Suli mengatakan dalam ketentuan BSPS, pengadaan bahan atau material yang bisa dilakukan oleh toko atau pihak ketiga adalah material yang merupakan hasil industri atau pabrikasi dengan ketentuan harga terendah dan ada serah terima yang didokumentasikan dengan foto. Sedangkan yang terjadi di Pamekasan, semua bahan termasuk pasir dan bata juga dikirim oleh penyedia bahan. Padahal material yang non pabrikan itu bisa dibeli langsung oleh masyarakat.
Seialin itu, informasi yang diterima DPRD, penyerahan material di Pamekasan tidak seluruhnya dilakukan serah terima langsung dengan penerima bantuan BSPS. Sebab material itu sebagian dikirim saat penghuni sedang keluar rumah, bahkan barang yang dikirim sebagian tidak dibutuhkan oleh masyarakat.
Selanjutnya, pihaknya akan meminta komisi terkait untuk menyelidiki dan mempelajari dugaan pemotongan tersebut, karena hal semacam ini diduga tidak hanya di Kelurahan Kowel tapi beberapa daerah lain juga terjadi.
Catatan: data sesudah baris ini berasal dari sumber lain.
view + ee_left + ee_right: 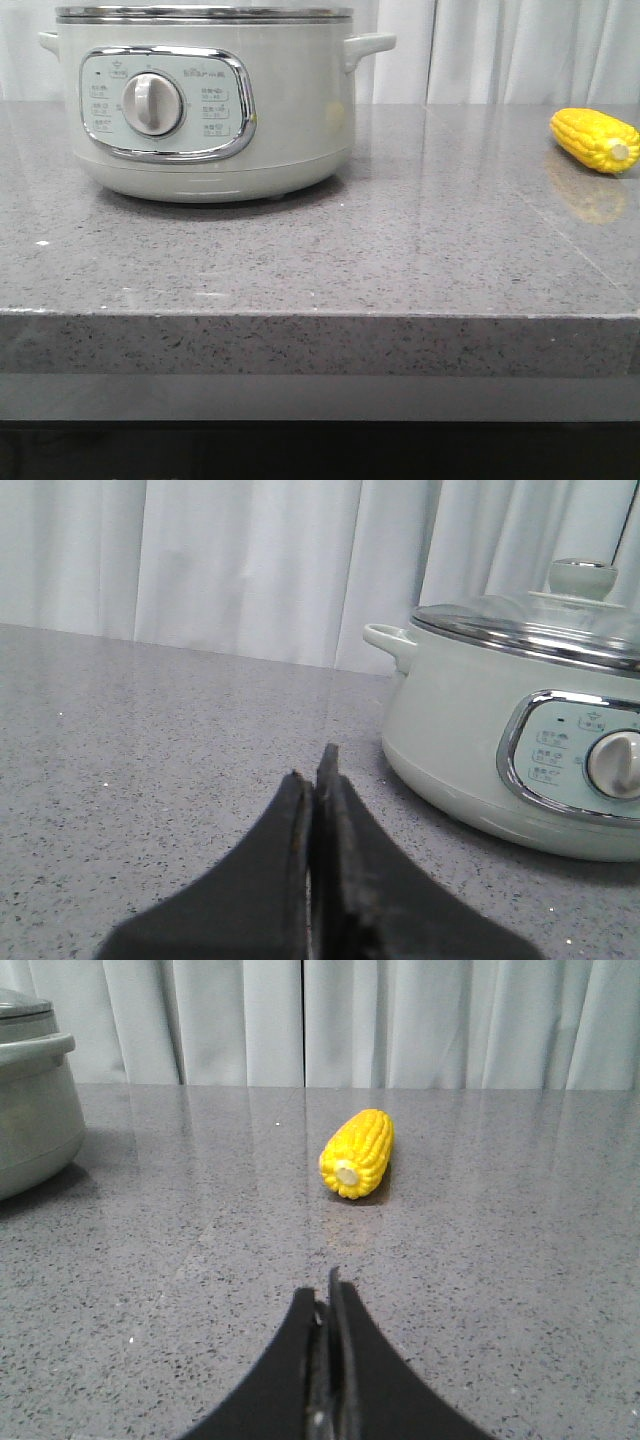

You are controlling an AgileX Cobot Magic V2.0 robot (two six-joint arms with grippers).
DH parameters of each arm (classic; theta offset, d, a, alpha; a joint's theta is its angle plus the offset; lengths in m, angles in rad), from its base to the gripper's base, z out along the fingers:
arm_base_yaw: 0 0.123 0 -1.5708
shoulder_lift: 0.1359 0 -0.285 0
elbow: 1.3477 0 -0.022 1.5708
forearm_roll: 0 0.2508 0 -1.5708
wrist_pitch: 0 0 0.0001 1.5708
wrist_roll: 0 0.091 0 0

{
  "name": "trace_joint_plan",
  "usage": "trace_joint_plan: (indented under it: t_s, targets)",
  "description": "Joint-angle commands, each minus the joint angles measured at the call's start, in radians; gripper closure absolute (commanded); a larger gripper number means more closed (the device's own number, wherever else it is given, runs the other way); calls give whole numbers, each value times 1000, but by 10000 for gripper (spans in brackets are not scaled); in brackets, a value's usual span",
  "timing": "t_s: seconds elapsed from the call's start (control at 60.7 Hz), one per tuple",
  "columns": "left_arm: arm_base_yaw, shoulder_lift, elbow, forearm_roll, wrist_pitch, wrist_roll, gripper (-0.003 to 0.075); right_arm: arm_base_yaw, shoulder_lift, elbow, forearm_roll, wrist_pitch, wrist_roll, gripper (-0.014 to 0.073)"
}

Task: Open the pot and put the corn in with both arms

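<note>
The pale grey-green pot (210,100) stands at the table's back left, its dial panel facing me. In the left wrist view the pot (480,730) carries a glass lid (540,620) with a pale knob (583,577). The yellow corn (595,139) lies on its side at the far right. My left gripper (318,770) is shut and empty, low over the table, apart from the pot's handle side. My right gripper (325,1295) is shut and empty, pointing at the corn (358,1152), whose pale stub end faces it. Neither gripper shows in the front view.
The speckled grey stone table (400,260) ends in a front edge close to the camera. White curtains (400,1020) hang behind it. The pot's side (30,1110) shows at one edge of the right wrist view, well apart from the corn.
</note>
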Motion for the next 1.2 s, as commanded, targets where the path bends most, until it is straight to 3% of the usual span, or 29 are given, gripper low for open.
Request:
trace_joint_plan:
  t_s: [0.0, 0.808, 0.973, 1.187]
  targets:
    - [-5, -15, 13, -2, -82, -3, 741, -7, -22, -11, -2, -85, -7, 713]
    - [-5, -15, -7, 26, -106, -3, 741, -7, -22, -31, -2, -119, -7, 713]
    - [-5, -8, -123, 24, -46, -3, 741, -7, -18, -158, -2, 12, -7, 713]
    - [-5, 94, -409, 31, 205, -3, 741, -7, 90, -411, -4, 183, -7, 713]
Hanya saja, reaksi masyarakat tidak seperti di Kelurahan Kowel, yang langsung mendatangi kantor kelurahan beramai-ramai.
Sebelumnya, pihak Kejaksaan Negeri (Kejari) Pamekasan sudah memberi atensi terhadap adanya dugaan pemotongan dana bantuan rehab rumah tidak layak huni (RTLH), yang bersumber dari Kementerian Perumahan Rakyat (Kemenpera).
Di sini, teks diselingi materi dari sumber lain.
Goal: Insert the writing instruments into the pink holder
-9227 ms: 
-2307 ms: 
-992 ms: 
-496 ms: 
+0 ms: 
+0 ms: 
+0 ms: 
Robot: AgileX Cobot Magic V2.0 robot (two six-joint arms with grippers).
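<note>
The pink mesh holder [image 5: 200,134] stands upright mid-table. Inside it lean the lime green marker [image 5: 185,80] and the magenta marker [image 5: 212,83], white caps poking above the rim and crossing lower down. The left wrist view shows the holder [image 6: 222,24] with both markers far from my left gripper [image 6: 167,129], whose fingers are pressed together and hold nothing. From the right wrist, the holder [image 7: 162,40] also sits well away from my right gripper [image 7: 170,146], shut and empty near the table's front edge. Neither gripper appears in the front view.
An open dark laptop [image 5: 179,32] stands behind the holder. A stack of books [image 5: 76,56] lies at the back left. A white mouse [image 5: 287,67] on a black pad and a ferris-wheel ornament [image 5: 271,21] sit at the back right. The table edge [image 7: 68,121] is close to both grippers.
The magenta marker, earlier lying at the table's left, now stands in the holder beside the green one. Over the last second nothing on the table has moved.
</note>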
Hanya saja, atensi Kejari Pamekasan terhadap dugaan ini belum ditindaklanjuti dengan penyelidikan, karena masih banyak penanganan perkara yang antre. Perkara yang sudah masuk itu menjadi prioritas untuk didahulukan penanganannya. Sehingga dalam dugaan ini, Kejari Pamekasan masih akan melakukan kajian untuk menentukan langkah selanjutnya.
Kepala Kejari (Kajari) Pamekasan Sudiharto menjelaskan dalam penanganan perkara korupsi, pihaknya memang memperhatikan dari berbagai sumber, baik laporan masyarakat, pemberitaan di media massa, termasuk temuan BPKP.
“Perkara yang kami tangani atas dasar laporan masyarakat atau dari media massa yang juga menjadi bagian dari masyarakat. Bukan kami menolak, tetapi perkara yang sudah masuk lebih awal kami prioritaskan dulu,” katanya.